Proteste gegen Rassismus:Was ist mit den türkischen Mordopfern in Deutschland?

Nach dem gewaltsamen Tod von George Floyd durch einen Polizisten in Minneapolis fand unter dem Hashtag BLM Black Lives M

Nach dem Tod von George Floyd demonstrieren auch auf dem Römerberg in Frankfurt Tausende gegen Gewalt und Rassismus.

(Foto: imago images/Ralph Peters)

Die Ermordung George Floyds durch einen Polizisten in den USA treibt auch hier Tausende auf die Straßen. Doch so geht der Protest an der innerdeutschen Realität vorbei.

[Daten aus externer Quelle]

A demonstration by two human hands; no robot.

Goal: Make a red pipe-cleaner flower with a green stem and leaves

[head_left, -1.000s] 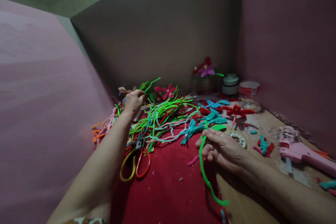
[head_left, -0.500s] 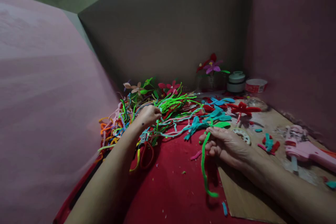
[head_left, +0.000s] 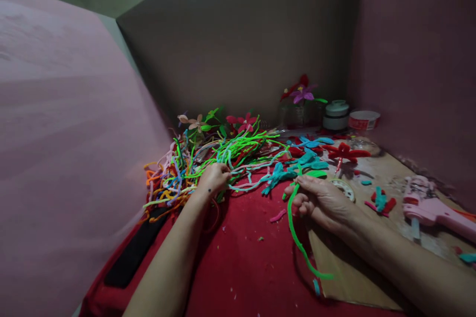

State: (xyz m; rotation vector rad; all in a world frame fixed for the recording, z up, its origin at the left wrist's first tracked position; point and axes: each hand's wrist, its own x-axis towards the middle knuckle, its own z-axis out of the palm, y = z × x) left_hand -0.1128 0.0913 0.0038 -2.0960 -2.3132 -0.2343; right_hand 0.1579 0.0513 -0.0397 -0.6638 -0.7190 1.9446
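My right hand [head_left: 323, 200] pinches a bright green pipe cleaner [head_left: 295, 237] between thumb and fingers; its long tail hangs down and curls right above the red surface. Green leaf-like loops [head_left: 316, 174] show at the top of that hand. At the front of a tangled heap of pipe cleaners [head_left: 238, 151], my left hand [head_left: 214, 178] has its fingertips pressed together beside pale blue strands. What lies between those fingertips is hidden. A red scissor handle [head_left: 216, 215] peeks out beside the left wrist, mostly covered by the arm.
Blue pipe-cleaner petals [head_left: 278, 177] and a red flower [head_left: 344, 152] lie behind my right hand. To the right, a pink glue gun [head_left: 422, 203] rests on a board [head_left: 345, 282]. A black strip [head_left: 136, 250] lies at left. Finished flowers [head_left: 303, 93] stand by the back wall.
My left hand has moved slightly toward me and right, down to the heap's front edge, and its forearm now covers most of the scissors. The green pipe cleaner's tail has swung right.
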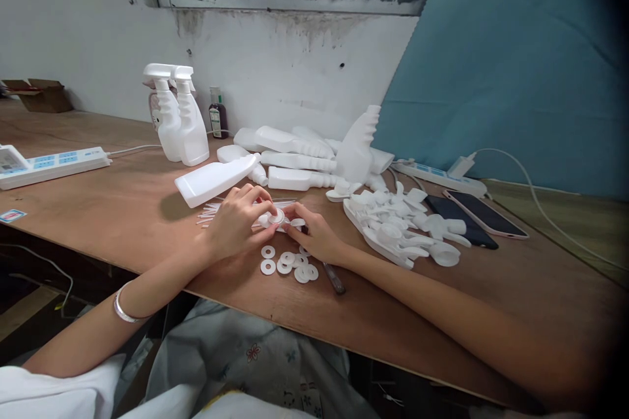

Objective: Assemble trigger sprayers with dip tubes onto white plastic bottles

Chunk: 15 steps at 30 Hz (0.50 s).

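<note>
Between the fingertips of my left hand [244, 215] is a small round white plastic cap [276, 217], pinched near the middle of the table. My right hand [314, 230] meets it from the other side, its fingers closed at the cap's edge; what its fingertips grip is partly hidden. Several flat white ring washers [287, 259] lie just below my hands. A dark-handled tool [335, 280] sticks out from under my right hand, its far end covered. Behind my left hand, thin white tubes [208, 213] are spread on the wood.
White bottles [295, 161] are piled at the back, one upright [354, 150]. Two bottles with spray heads [184, 118] stand left. White trigger parts [393, 222] are heaped right, near two phones [486, 213]. Power strips [54, 167] sit at left and right [439, 177].
</note>
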Tool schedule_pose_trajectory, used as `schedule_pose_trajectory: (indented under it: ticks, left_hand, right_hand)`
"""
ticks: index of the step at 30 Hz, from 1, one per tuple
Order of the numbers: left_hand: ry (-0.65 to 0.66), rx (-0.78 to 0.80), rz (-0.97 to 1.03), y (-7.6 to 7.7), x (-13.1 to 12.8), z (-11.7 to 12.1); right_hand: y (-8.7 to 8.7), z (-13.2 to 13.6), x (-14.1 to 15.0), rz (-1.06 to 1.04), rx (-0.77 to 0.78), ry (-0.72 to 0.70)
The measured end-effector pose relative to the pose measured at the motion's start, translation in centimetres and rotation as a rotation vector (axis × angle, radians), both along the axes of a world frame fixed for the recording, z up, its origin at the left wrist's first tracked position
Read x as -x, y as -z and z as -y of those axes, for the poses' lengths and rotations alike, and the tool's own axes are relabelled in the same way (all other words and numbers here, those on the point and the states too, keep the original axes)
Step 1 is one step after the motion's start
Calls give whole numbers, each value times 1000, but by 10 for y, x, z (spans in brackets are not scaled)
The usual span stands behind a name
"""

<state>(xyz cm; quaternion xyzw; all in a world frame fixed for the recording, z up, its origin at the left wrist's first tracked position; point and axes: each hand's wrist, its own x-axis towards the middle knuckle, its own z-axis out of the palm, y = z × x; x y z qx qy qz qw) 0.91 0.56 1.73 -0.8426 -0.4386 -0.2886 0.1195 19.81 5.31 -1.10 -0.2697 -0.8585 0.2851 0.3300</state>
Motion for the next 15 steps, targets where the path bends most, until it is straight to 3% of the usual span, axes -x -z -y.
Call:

Kommentar von Sara Maria Behbehani

Erneut wollen am Wochenende Tausende Demonstranten der "Black Lives Matter"-Bewegung in Deutschland auf die Straße gehen. Ein achtminütiges Ereignis in den USA hat einen Massenprotest ausgelöst, der auch hier anhält. Acht Minuten Grausamkeit von jenseits des Atlantiks sind plötzlich ganz nah. Acht Minuten Todeskampf, zu sehen in den eigenen vier Wänden, auf einem Bildschirm, dem Handy. #BlackLivesMatter lautet das Motto, nicht #AllLivesMatter - ein Hashtag, der allerdings leider von einer gewissen Rechten gekapert worden ist.

Es geht um das Leben Schwarzer. Und doch muss man sich fragen, warum diese Bewegung aus den USA solchen Anklang in Deutschland findet. Denn sie ist - wegen der Zusammensetzung der Bevölkerung, des historischen Hintergrunds von Einwanderung und Sklaverei sowie des Handelns der Polizei - auf die USA zugeschnitten und nicht mit den Verhältnissen in der Bundesrepublik vergleichbar. Warum bringen so viele Deutsche mehr Empathie für einen ermordeten Schwarzen in den USA auf als für einen ermordeten Türken im eigenen Land? Warum bewegt diese Gesellschaft das Schicksal Floyds mehr als das Enver Şimşeks, des ersten Opfers des NSU?

Selbstverständlich trifft Schwarze in Deutschland Rassismus. Selbstverständlich muss man dagegen vorgehen. Und es ist längst Zeit, dass systemischer Rassismus in der Öffentlichkeit diskutiert wird. Nur richtet sich Rassismus in Deutschland keineswegs nur gegen Schwarze. All jene, die nicht "typisch deutsch" aussehen, können davon berichten: etwa von Personenkontrollen, die eigentlich Gesichtskontrollen sind. Der Rassismus zeigt sich in vielem, bis hin zu den NSU-Morden, bis Halle oder Hanau.

Offenbar ist es leichter, sich für etwas Fernes zu engagieren

Rassistisch motivierte Morde in Deutschland: Massenproteste - wie nach der Ermordung George Floyds in den USA - gab es da nicht. Das mag daran liegen, dass man Floyd beim Ersticken zusehen musste; und daran, dass ihn ein Polizist umbrachte und kein Mensch, den man als irren Nazi abtun kann.

Doch das reicht als Erklärung nicht. Offensichtlich geht den Demonstranten ein Ereignis, das zunächst im Internet global Empörung hervorrief, näher als das, was im eigenen Land passiert. Zudem mag es leichter sein, sich für etwas Fernes zu engagieren, das für das eigene Leben kaum Relevanz hat, als für das Nahe. Denn das würde erfordern, sich auch mit dem eigenen Verhalten auseinanderzusetzen. Auch in Deutschland müsste man ja nach Diversität fragen, nach Vorurteilen und nach Kontakt zwischen Ausländern sowie Menschen mit und ohne Migrationshintergrund. Alle Seiten müssten das.

So aber geht der Protest an der innerdeutschen Realität vorbei. Soll die Debatte um Rassismus Veränderungen bewirken, darf die Bewegung aus den USA nicht einfach unreflektiert importiert werden, als ginge es um einen neuen Nike-Schuh oder ein iPhone. Die Bewegung kann aber zum Anlass werden, die Debatte auf deutsche Probleme zu lenken und Schwarze, Muslime, Juden, osteuropäische Gastarbeiter und alle nicht "typisch deutsch" aussehenden Deutschen einzuschließen. Auch für sie lohnt es sich zu demonstrieren. Und vor allem lohnt es sich, einander kennenzulernen - nicht erst als sterbendes Gesicht im Netz, sondern real, von Angesicht zu Angesicht.